Skipping any pictures, repeat exactly and only the lines from the one that holds "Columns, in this" to the last line of the material, both included.
-=-=-=-=-
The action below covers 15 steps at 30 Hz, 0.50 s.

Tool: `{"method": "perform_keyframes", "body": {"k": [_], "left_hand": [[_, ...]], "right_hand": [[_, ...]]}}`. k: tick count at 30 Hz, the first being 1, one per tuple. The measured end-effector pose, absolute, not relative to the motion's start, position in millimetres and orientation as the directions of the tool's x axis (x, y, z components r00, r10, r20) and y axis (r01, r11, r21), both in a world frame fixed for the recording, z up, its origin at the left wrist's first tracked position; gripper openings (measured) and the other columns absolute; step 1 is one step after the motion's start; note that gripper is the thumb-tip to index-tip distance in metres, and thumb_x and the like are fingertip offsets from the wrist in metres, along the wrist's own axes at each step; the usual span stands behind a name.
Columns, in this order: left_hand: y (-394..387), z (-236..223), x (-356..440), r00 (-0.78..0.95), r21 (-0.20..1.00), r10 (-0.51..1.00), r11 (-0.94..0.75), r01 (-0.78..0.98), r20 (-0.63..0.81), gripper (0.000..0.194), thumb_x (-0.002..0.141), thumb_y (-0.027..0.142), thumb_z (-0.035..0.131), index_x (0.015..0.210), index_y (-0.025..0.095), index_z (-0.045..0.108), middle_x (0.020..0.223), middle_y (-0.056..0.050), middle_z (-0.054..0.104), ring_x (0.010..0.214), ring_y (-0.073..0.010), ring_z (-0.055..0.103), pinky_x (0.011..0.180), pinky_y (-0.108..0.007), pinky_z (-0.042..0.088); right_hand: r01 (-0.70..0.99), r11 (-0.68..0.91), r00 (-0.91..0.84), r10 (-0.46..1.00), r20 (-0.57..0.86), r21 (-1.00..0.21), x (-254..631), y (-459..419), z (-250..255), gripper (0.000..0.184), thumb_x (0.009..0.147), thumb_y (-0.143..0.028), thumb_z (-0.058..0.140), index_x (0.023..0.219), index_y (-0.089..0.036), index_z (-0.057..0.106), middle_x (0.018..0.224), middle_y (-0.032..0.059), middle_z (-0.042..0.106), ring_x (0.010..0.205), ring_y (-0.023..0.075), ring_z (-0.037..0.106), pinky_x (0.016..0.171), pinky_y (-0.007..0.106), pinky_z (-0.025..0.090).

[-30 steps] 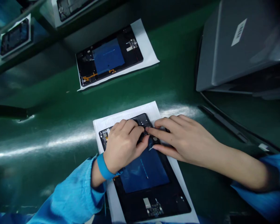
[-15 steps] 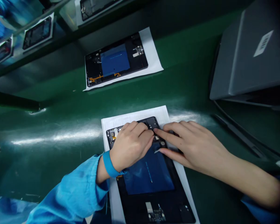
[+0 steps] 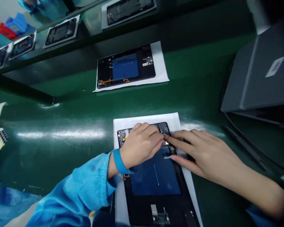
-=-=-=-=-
= Finished exercise =
Columns, in this order: left_hand: y (-394..387), z (-236..223), x (-356..440), r00 (-0.78..0.95), r21 (-0.20..1.00), r10 (-0.51..1.00), r11 (-0.94..0.75), r01 (-0.78..0.98), r20 (-0.63..0.81), gripper (0.000..0.194), thumb_x (-0.002..0.141), thumb_y (-0.027..0.142), thumb_z (-0.035..0.131), index_x (0.015..0.210), index_y (-0.025..0.095), index_z (-0.045..0.108), middle_x (0.020..0.223), middle_y (-0.056..0.050), middle_z (-0.054..0.104), ring_x (0.010..0.214), ring_y (-0.073..0.010), ring_z (-0.055..0.103), pinky_x (0.011..0.180), pinky_y (-0.108..0.007), pinky_z (-0.042..0.088); right_hand: r01 (-0.70..0.99), r11 (-0.68..0.91), r00 (-0.91..0.84), r10 (-0.46..1.00), r20 (-0.57..0.86), r21 (-1.00..0.21), x (-254..631), y (-459..419), z (-250..255), gripper (0.000..0.184), thumb_x (0.009..0.147), thumb_y (-0.143..0.028), thumb_z (-0.058..0.140), index_x (0.023..0.219), index_y (-0.089..0.036), index_z (-0.057..0.106), middle_x (0.018..0.224), middle_y (-0.032..0.059), middle_z (-0.042..0.106), ring_x (0.010..0.205), ring_y (-0.023..0.075), ring_z (-0.037..0.106), pinky_x (0.016..0.171), pinky_y (-0.007..0.106), pinky_z (-0.025..0.090).

[-30 steps] 
[-15 steps] 
[+0 steps] 

Nothing else belongs in the answer.